> [PROBLEM REQUIREMENTS]: From the listing below, copy each line that holds "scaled".

───

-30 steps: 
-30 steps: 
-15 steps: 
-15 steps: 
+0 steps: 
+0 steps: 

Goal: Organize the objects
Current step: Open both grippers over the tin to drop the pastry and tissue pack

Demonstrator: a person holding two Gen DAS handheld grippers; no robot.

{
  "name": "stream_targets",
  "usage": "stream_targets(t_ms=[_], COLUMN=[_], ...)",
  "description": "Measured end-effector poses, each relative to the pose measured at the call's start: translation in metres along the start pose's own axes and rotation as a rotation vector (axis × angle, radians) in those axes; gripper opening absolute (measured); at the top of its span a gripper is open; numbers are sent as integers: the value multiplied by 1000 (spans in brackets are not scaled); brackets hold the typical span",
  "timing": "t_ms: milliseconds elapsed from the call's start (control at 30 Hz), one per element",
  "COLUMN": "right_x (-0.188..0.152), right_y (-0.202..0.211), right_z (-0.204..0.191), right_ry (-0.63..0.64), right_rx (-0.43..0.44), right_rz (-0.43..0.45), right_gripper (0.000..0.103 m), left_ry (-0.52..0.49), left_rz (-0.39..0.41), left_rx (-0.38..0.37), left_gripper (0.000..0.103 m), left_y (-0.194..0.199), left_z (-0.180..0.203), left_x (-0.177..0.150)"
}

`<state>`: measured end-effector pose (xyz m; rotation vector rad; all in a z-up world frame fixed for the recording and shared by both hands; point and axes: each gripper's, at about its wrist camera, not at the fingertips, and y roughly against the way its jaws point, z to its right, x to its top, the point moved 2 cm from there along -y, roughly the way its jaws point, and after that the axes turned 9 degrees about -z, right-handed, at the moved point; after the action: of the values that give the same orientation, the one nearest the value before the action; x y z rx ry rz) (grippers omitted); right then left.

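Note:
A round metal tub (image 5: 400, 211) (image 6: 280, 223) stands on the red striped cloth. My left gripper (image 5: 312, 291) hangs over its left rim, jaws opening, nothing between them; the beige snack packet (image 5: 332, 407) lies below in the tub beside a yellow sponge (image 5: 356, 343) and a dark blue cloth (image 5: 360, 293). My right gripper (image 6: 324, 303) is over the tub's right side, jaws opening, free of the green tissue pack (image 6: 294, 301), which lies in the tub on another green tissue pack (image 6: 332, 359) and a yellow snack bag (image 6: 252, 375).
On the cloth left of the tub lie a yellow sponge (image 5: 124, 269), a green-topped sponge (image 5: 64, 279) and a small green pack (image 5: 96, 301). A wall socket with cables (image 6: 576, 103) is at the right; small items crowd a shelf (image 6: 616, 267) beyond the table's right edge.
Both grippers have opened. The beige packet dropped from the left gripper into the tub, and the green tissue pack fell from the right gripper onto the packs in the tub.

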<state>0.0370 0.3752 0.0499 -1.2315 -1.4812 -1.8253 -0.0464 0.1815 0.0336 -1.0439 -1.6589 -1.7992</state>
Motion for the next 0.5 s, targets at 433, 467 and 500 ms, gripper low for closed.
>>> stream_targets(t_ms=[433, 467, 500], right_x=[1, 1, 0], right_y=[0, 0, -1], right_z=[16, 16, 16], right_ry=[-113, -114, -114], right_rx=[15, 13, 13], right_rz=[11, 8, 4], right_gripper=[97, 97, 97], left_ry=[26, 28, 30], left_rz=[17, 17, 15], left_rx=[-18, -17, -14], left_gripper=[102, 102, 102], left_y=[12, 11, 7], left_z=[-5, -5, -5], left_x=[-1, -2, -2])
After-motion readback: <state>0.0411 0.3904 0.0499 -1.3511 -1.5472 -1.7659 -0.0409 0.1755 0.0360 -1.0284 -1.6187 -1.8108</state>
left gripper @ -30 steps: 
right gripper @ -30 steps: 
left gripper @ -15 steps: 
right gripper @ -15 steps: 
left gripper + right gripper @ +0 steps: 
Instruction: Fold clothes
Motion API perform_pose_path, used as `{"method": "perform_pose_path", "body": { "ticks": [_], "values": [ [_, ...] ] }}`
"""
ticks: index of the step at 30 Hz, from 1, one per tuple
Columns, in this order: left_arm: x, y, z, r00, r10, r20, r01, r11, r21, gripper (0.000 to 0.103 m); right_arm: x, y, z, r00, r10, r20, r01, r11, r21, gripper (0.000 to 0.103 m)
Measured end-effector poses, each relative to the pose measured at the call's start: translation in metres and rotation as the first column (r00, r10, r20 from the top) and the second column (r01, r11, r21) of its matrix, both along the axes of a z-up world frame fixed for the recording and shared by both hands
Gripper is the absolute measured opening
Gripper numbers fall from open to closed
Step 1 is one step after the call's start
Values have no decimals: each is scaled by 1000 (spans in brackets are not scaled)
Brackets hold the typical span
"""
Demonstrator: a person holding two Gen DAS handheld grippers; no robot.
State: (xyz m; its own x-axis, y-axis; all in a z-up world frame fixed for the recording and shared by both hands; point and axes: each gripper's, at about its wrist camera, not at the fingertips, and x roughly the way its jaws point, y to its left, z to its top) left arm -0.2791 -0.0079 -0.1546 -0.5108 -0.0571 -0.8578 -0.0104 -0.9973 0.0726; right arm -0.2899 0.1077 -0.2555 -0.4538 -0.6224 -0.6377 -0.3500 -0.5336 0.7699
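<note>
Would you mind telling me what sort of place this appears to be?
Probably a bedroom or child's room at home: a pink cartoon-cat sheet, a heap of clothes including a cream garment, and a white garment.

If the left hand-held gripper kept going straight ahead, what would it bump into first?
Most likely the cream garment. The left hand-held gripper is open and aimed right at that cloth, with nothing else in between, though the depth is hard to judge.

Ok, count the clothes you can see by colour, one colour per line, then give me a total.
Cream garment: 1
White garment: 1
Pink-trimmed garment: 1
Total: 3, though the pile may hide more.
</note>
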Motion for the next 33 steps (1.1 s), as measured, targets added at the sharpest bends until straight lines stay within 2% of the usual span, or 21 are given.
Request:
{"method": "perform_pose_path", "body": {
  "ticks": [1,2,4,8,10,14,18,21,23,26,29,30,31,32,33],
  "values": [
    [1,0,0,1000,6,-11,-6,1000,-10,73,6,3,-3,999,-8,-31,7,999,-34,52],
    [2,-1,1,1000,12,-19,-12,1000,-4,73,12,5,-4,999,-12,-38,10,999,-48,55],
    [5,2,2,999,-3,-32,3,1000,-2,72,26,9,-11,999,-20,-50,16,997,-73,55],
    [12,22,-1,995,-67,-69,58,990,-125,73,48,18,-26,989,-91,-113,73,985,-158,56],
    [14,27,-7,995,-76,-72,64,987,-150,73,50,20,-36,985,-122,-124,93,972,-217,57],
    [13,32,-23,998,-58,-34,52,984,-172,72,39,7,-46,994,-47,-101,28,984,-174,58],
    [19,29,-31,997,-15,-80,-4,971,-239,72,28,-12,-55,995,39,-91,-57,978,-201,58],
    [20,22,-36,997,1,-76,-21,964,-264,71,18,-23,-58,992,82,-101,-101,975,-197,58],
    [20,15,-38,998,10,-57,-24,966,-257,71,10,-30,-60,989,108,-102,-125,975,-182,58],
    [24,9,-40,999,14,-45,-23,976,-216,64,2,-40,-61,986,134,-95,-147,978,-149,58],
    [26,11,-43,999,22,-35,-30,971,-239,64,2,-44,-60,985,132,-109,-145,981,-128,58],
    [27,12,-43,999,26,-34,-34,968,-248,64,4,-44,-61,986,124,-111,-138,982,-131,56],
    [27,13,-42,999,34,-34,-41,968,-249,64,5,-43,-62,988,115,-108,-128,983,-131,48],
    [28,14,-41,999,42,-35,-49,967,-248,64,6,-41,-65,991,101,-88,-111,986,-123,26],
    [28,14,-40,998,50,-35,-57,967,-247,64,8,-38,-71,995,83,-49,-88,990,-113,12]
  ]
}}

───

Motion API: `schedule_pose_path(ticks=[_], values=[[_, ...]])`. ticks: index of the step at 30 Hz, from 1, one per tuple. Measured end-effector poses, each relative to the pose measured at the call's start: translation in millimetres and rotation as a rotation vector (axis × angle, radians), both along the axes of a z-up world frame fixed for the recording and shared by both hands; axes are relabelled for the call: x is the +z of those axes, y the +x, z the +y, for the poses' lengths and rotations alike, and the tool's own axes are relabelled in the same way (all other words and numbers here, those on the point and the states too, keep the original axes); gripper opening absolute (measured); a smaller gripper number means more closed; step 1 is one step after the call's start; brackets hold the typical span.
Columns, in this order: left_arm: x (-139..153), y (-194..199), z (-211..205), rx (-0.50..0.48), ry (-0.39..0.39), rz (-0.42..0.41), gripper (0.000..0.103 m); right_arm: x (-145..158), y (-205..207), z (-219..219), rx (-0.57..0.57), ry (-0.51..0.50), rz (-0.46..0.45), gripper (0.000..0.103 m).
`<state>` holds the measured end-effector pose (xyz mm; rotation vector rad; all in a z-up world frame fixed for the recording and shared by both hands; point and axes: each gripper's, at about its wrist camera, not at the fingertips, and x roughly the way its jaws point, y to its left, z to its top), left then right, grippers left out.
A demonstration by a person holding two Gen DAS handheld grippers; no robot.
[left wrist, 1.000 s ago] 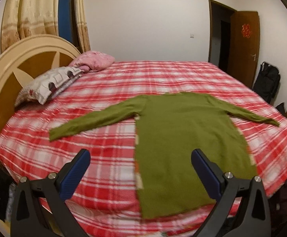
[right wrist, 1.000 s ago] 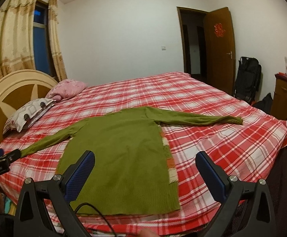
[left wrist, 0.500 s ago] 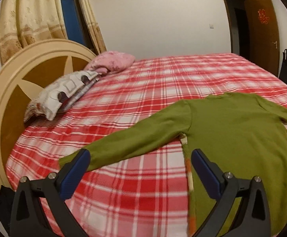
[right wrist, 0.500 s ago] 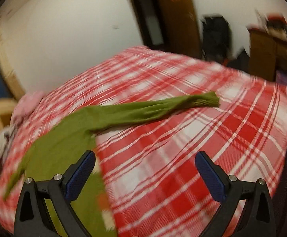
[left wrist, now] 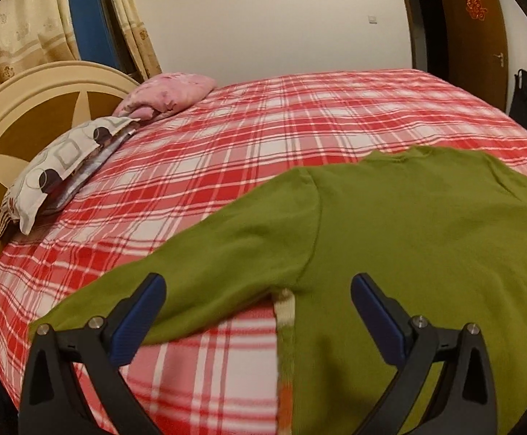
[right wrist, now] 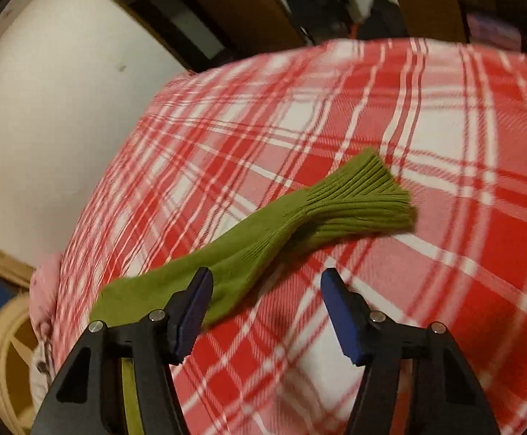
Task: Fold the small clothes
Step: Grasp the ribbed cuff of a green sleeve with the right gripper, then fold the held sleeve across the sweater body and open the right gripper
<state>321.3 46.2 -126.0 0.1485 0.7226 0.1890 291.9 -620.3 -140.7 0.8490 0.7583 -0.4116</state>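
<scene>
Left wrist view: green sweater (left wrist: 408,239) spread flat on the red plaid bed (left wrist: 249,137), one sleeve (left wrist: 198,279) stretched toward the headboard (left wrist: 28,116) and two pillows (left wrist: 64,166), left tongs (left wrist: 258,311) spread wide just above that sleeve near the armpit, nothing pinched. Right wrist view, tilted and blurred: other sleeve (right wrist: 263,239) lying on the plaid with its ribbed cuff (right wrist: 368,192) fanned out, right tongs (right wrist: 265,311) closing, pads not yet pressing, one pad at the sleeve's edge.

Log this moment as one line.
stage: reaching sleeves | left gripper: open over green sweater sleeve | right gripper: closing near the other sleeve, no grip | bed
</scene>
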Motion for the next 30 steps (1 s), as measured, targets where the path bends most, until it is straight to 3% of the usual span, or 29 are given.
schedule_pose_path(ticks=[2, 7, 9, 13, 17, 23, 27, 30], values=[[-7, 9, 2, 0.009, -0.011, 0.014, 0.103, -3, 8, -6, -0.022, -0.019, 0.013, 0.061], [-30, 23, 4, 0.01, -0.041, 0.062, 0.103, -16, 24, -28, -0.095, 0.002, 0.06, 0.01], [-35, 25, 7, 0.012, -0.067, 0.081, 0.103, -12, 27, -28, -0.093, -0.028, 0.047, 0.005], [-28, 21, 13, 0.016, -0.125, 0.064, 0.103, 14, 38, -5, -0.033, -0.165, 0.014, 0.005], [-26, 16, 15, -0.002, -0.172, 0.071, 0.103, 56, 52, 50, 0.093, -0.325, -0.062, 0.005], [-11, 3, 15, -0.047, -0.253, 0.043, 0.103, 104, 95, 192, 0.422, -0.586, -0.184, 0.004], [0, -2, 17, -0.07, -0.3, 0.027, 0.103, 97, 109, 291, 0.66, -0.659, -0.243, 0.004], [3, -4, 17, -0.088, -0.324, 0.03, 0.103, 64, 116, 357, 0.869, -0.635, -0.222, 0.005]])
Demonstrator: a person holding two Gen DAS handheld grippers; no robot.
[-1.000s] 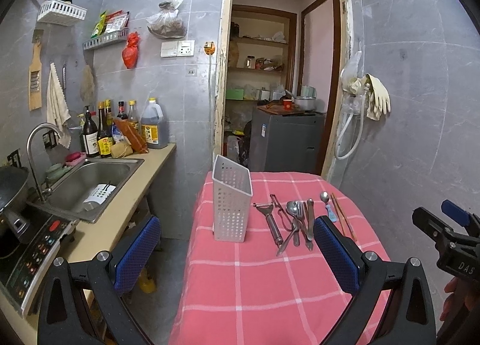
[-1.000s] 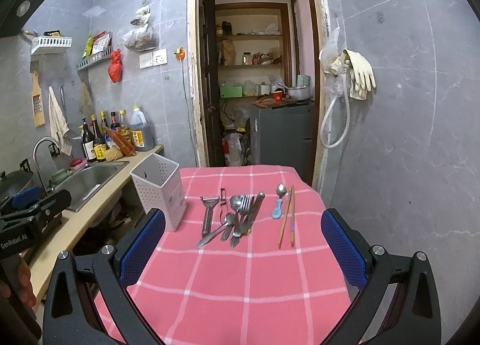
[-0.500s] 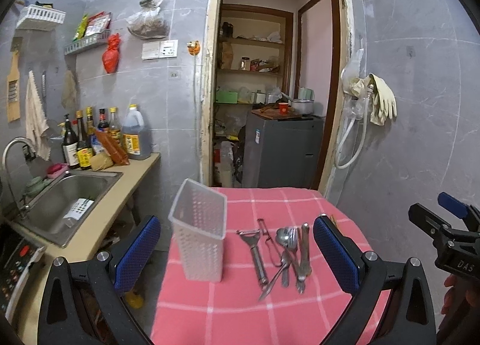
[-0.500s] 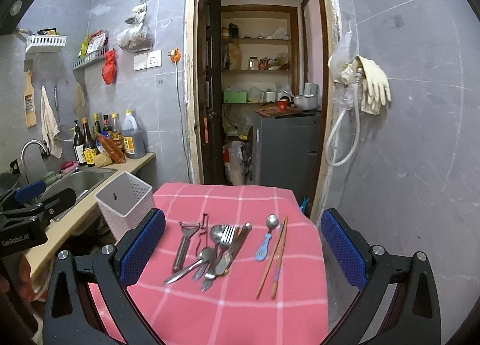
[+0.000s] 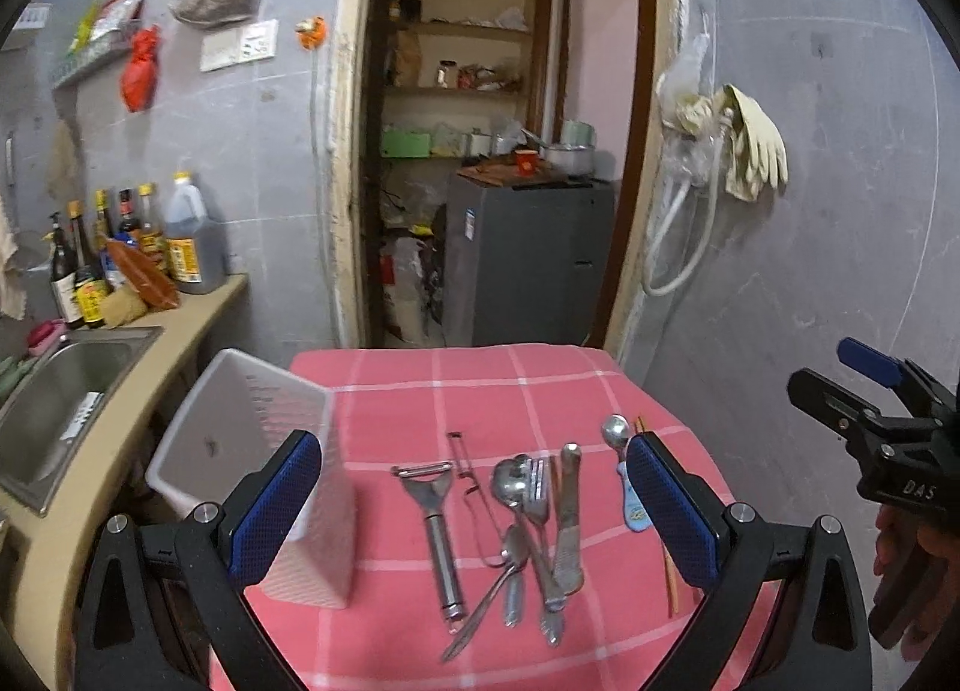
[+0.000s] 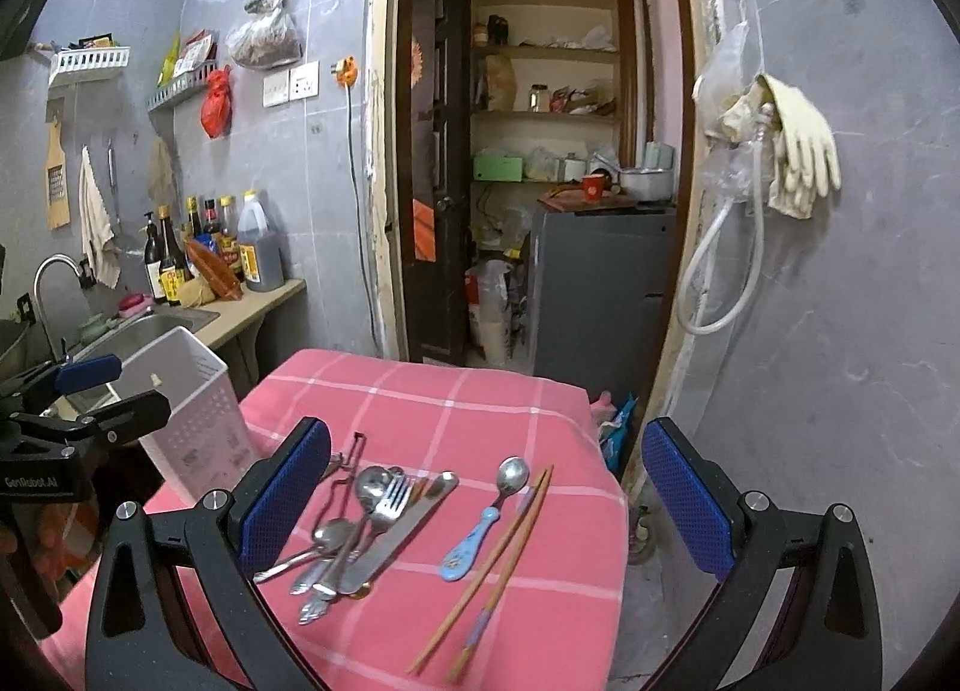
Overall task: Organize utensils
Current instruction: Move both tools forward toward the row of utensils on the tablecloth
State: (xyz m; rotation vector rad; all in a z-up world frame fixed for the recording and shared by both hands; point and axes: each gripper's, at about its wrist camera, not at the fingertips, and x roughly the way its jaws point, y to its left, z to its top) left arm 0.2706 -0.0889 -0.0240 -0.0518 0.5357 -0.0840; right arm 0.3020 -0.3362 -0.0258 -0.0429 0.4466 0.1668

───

> [EXERCISE RESPONSE]:
  "description": "Measured end-effector poses, each relative to the pose measured at the call's start: translation in metres along the start pose's own axes and rotation as a rotation vector (axis × angle, radians) in those axes; gripper opening absolute (measured); at the top of its span a gripper is open; numbers are sent as integers: the value multiplied by 1000 (spans in brackets are not scaled); brackets hold the typical span",
Values have no decimals: each is scaled by 1000 (spans in brackets are not scaled)

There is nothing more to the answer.